By: Dr. Keith Kantor

*Note 1 c. of cow’s milk contains approximately 240 mg. of calcium.  It is recommended to have 1000 milligrams of calcium per day.

Firm tofu– 4 oz. of firm tofu has equal to or more calcium then one cup of cow’s milk.  Tofu is not only rich in calcium but it also contain plant based protein and iron as well as the 9 essential amino acids.  It is also a great source of magnesium, copper, zinc and B1, making it an immune boosting food and a great supplement to any vegan diet.  The quality of tofu is very important, look for organic non GMO tofu options.

Collards, turnip, mustard greens all contain substantial amounts of calcium.   A little over one cup of collard greens contains 268 milligrams (mustard and turnip greens are only a few mg. less), which is equal to, or more than the amount of calcium in one cup of cow’s milk. Greens are a rich source of folate, calcium, dietary fiber, and vitamins E, A, K, and C.  They are also linked to reducing risk for cancer, their anti-inflammatory benefits and their ability to support the body’s natural detoxification process.  If you are trying to lose unwanted body fat greens are low in calories while dense in nutrition which fills you up without increasing risk of weight gain.

Blackstrap molasses– 1 tbsp. contains about 200 mg. of calcium.  Blackstrap molasses is the purest form of molasses loaded with key nutrients including vitamins and minerals, such as iron, calcium, magnesium, vitamin B6, and selenium. This is also a sweetener option that people can use without having a major impact on blood sugar, unlike refined sugar.

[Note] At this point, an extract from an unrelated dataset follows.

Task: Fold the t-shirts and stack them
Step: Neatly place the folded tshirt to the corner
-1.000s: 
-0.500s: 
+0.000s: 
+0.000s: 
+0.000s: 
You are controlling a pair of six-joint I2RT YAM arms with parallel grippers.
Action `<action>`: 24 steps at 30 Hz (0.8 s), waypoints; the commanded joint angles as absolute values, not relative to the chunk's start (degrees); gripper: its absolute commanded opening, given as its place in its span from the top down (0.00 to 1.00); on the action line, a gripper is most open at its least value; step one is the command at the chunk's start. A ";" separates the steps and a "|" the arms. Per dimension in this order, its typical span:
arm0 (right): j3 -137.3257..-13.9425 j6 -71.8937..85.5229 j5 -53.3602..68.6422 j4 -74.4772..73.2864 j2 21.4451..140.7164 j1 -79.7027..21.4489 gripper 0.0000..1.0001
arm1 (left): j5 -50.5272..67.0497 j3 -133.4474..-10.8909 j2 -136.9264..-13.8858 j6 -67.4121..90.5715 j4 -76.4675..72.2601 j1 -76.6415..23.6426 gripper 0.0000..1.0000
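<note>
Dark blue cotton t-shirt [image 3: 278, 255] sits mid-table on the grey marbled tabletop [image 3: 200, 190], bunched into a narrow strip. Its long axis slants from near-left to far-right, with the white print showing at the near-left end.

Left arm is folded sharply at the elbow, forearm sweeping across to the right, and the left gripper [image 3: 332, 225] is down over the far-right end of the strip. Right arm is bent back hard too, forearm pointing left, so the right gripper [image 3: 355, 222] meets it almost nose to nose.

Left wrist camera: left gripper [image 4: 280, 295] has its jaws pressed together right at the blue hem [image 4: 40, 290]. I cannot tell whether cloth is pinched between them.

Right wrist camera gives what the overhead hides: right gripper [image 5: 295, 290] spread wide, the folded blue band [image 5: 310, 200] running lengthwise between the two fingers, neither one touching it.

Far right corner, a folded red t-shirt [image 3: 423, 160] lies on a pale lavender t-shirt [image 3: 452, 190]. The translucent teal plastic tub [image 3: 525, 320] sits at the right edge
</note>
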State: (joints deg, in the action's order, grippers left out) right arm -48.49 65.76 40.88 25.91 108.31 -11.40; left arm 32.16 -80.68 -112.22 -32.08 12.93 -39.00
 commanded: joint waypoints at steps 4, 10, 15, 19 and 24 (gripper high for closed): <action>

Bok Choy also known as Chinese cabbage has approximately 70 milligrams of calcium per servings making it a good source of calcium. Bok Choy also contains vitamin C, vitamin E, and beta-carotene. These nutrients have powerful antioxidant properties that help protect cells against damage by free radicals.  Bok Choy contains the mineral selenium. Selenium helps to detoxify some cancer-causing compounds in the body. Selenium also prevents inflammation and decreases tumor growth rates.

 

Broccoli contains about 70 milligrams of calcium per 1 cup serving, making it also a good source of calcium.  Broccoli is a great source of vitamins K and C, a good source of folate (folic acid) and also provides potassium, fiber. Vitamin C – builds collagen, which forms body tissue and bone, and helps cuts and wounds heal. Vitamin C is a powerful antioxidant and protects the body from damaging free radicals.